» Work to be completed
Each record beneath this line is to be copied exactly.

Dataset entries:
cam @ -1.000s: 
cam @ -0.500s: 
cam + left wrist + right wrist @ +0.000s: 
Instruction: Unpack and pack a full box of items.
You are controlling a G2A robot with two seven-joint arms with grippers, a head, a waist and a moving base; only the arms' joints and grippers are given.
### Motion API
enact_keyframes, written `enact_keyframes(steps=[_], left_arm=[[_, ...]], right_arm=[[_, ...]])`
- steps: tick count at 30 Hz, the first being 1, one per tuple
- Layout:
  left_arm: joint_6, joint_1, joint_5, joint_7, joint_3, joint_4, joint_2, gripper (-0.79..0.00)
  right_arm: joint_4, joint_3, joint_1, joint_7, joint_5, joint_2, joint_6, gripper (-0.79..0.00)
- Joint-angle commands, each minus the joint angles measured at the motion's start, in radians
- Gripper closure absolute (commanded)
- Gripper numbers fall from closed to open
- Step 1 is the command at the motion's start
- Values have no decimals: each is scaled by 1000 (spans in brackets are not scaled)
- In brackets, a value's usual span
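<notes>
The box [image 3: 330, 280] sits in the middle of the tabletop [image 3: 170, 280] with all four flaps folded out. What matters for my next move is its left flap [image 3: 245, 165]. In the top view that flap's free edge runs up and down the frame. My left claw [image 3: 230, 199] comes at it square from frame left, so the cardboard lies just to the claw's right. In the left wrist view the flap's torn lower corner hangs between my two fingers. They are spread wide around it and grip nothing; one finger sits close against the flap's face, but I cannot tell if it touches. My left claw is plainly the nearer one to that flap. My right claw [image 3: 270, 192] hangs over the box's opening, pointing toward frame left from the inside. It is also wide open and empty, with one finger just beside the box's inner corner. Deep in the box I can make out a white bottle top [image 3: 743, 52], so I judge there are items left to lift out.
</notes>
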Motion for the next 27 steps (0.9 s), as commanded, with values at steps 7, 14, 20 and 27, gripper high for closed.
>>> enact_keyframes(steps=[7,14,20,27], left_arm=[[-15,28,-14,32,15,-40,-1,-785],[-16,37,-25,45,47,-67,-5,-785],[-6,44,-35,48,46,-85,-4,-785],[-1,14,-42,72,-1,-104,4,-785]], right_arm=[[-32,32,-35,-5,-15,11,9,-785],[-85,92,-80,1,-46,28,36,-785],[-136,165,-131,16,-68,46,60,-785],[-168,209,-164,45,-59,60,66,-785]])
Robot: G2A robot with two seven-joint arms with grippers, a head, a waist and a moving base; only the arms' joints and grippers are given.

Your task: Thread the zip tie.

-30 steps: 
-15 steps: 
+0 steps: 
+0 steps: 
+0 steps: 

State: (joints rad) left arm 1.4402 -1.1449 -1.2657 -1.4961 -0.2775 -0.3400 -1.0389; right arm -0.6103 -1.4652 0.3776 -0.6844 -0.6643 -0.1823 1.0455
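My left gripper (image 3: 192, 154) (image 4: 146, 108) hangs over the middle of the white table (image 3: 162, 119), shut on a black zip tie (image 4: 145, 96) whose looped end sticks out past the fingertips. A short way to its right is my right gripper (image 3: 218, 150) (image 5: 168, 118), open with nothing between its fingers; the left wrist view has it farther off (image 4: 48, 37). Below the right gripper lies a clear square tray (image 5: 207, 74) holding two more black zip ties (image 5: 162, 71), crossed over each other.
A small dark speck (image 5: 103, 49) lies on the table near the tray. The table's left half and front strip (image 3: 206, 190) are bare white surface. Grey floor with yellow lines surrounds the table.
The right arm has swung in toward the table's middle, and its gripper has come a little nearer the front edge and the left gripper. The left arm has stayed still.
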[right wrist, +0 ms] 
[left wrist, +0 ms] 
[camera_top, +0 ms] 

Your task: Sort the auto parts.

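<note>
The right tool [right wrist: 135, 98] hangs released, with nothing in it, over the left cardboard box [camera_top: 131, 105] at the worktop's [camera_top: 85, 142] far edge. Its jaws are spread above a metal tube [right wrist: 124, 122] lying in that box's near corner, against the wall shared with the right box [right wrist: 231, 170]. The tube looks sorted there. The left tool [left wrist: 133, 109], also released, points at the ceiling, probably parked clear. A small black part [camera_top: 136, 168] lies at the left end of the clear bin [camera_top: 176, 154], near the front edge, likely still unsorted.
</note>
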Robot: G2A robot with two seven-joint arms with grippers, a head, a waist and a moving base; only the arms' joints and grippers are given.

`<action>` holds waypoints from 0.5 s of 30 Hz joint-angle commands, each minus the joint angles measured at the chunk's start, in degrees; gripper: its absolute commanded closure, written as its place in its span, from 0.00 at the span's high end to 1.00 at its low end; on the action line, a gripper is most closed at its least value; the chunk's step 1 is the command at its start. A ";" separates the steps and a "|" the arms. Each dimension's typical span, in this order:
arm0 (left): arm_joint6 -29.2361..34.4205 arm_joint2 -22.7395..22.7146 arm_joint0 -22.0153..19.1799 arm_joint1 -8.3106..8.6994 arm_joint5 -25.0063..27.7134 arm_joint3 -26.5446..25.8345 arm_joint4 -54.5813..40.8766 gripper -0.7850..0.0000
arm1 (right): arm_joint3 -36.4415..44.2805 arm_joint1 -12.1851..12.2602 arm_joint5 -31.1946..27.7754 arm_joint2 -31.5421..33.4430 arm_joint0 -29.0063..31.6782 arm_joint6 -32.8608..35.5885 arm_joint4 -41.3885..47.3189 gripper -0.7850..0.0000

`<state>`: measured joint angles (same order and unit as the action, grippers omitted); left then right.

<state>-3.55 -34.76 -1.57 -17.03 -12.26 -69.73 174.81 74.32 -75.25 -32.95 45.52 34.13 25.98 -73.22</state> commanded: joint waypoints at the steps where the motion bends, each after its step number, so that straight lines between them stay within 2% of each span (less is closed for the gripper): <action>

» Task response
cam @ -1.000s: 
cam @ -0.500s: 
cam + left wrist + right wrist @ +0.000s: 
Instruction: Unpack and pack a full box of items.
You are controlling a G2A robot with two seven-joint arms with grippers, a head, a waist and a moving base; only the arms' joints and grippers are given.
### Motion API
enact_keyframes, written `enact_keyframes(steps=[_], left_arm=[[_, ...]], right_arm=[[_, ...]])`
- steps: tick count at 30 Hz, the first being 1, one per tuple
- Layout:
  left_arm: joint_6, joint_1, joint_5, joint_7, joint_3, joint_4, joint_2, gripper (-0.79..0.00)
  right_arm: joint_4, joint_3, joint_1, joint_7, joint_5, joint_2, joint_6, gripper (-0.79..0.00)
- Joint-angle commands, each minus the joint angles measured at the motion's start, in radians
- Gripper closure absolute (commanded)
- Gripper numbers fall from closed to open
- Step 1 is the command at the motion's start
- Values have no decimals: each is scaled by 1000 (spans in brackets are not scaled)
- In brackets, a value's usual span
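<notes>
The box [image 3: 330, 280] sits in the middle of the tabletop [image 3: 170, 280] with all four flaps folded out. What matters for my next move is its left flap [image 3: 245, 165]. In the top view that flap's free edge runs up and down the frame. My left claw [image 3: 230, 199] comes at it square from frame left, so the cardboard lies just to the claw's right. In the left wrist view the flap's torn lower corner hangs between my two fingers. They are spread wide around it and grip nothing; one finger sits close against the flap's face, but I cannot tell if it touches. My left claw is plainly the nearer one to that flap. My right claw [image 3: 270, 192] hangs over the box's opening, pointing toward frame left from the inside. It is also wide open and empty, with one finger just beside the box's inner corner. Deep in the box I can make out a white bottle top [image 3: 743, 52], so I judge there are items left to lift out.
</notes>
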Motion for the next 27 steps (0.9 s), as commanded, with values at steps 7, 14, 20 and 27, gripper high for closed.
>>> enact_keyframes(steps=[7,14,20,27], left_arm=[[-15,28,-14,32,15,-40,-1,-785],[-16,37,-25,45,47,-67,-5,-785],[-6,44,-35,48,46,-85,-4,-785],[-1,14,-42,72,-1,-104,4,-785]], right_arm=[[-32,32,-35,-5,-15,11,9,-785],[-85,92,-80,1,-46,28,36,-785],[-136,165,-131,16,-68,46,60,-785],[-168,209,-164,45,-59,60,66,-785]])
Robot: G2A robot with two seven-joint arms with grippers, a head, a waist and a moving base; only the arms' joints and grippers are given.

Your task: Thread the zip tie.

-30 steps: 
-15 steps: 
+0 steps: 
+0 steps: 
+0 steps: 

State: (joints rad) left arm 1.4402 -1.1449 -1.2657 -1.4961 -0.2775 -0.3400 -1.0389; right arm -0.6103 -1.4652 0.3776 -0.6844 -0.6643 -0.1823 1.0455
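My left gripper (image 3: 192, 154) (image 4: 146, 108) hangs over the middle of the white table (image 3: 162, 119), shut on a black zip tie (image 4: 145, 96) whose looped end sticks out past the fingertips. A short way to its right is my right gripper (image 3: 218, 150) (image 5: 168, 118), open with nothing between its fingers; the left wrist view has it farther off (image 4: 48, 37). Below the right gripper lies a clear square tray (image 5: 207, 74) holding two more black zip ties (image 5: 162, 71), crossed over each other.
A small dark speck (image 5: 103, 49) lies on the table near the tray. The table's left half and front strip (image 3: 206, 190) are bare white surface. Grey floor with yellow lines surrounds the table.
The right arm has swung in toward the table's middle, and its gripper has come a little nearer the front edge and the left gripper. The left arm has stayed still.
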[right wrist, +0 ms] 
[left wrist, +0 ms] 
[camera_top, +0 ms] 

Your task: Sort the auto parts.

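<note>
The right tool [right wrist: 135, 98] hangs released, with nothing in it, over the left cardboard box [camera_top: 131, 105] at the worktop's [camera_top: 85, 142] far edge. Its jaws are spread above a metal tube [right wrist: 124, 122] lying in that box's near corner, against the wall shared with the right box [right wrist: 231, 170]. The tube looks sorted there. The left tool [left wrist: 133, 109], also released, points at the ceiling, probably parked clear. A small black part [camera_top: 136, 168] lies at the left end of the clear bin [camera_top: 176, 154], near the front edge, likely still unsorted.
</note>
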Robot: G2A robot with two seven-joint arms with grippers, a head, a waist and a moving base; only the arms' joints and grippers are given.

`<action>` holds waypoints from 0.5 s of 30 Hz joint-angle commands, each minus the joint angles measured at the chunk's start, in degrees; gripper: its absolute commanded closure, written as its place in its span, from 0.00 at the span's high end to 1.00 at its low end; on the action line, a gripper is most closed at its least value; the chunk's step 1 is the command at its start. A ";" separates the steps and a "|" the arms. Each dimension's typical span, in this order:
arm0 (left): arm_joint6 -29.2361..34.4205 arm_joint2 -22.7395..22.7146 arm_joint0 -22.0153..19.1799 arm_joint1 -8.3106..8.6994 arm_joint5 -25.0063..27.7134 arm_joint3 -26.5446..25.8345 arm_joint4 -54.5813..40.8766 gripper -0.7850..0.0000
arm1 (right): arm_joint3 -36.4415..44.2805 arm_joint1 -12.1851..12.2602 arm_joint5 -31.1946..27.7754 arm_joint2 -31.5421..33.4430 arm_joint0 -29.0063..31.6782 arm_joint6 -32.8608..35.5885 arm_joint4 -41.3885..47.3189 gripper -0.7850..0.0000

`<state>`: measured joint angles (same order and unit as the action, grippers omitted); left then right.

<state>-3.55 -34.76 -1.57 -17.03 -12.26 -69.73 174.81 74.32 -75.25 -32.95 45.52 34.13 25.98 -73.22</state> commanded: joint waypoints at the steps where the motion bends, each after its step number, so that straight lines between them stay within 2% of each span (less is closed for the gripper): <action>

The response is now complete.